(Stored data)
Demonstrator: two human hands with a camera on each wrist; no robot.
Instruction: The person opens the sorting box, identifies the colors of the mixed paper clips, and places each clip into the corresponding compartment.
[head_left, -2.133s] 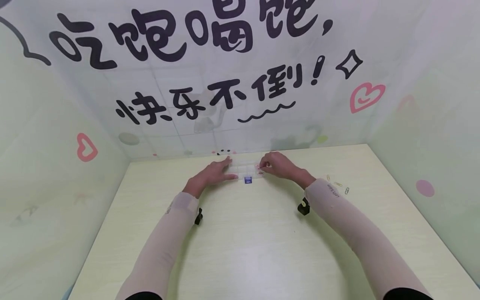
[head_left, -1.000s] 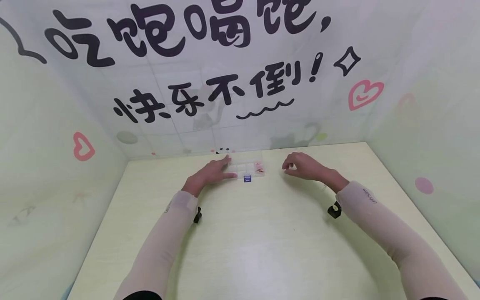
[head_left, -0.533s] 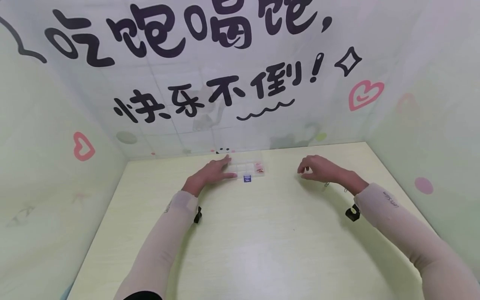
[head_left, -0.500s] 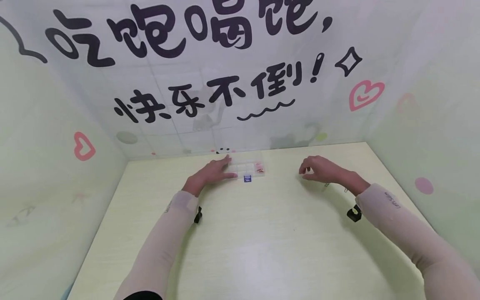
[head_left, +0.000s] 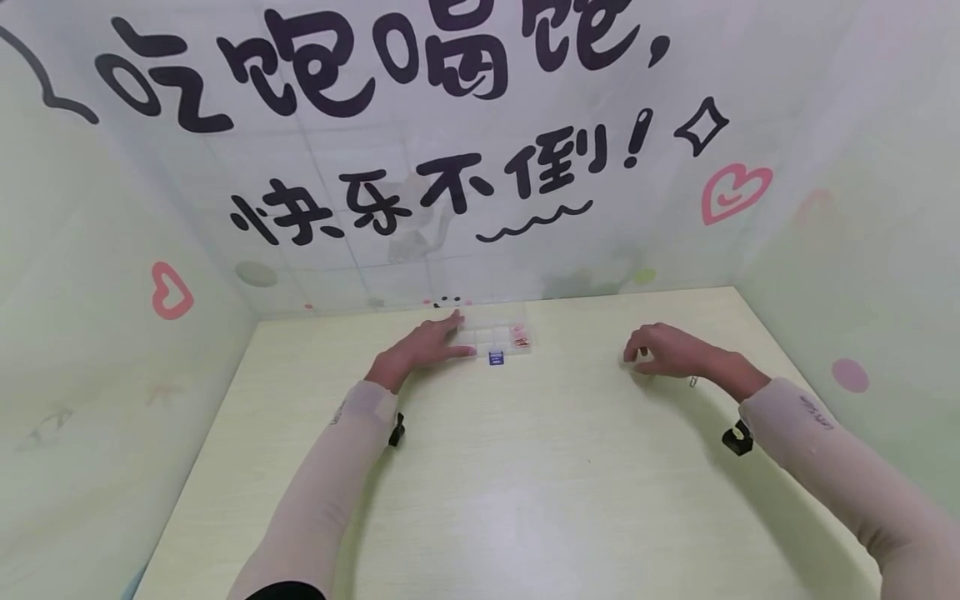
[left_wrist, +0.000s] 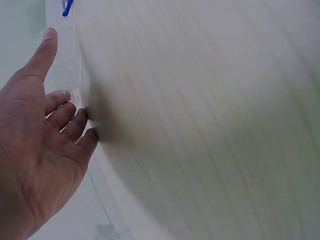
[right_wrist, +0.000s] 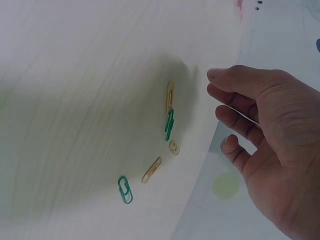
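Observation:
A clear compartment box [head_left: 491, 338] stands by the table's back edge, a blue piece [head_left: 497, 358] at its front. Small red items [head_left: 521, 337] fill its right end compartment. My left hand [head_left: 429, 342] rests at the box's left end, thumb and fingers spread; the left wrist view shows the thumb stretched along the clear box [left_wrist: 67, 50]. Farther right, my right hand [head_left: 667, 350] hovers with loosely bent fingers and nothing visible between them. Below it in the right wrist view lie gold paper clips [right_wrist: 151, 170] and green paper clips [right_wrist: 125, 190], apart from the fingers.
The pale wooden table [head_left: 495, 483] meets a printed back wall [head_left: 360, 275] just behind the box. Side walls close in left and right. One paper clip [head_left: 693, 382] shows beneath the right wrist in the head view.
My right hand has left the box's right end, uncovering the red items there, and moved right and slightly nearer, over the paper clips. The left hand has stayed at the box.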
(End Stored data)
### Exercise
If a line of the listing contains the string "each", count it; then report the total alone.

### Answer to the exercise
2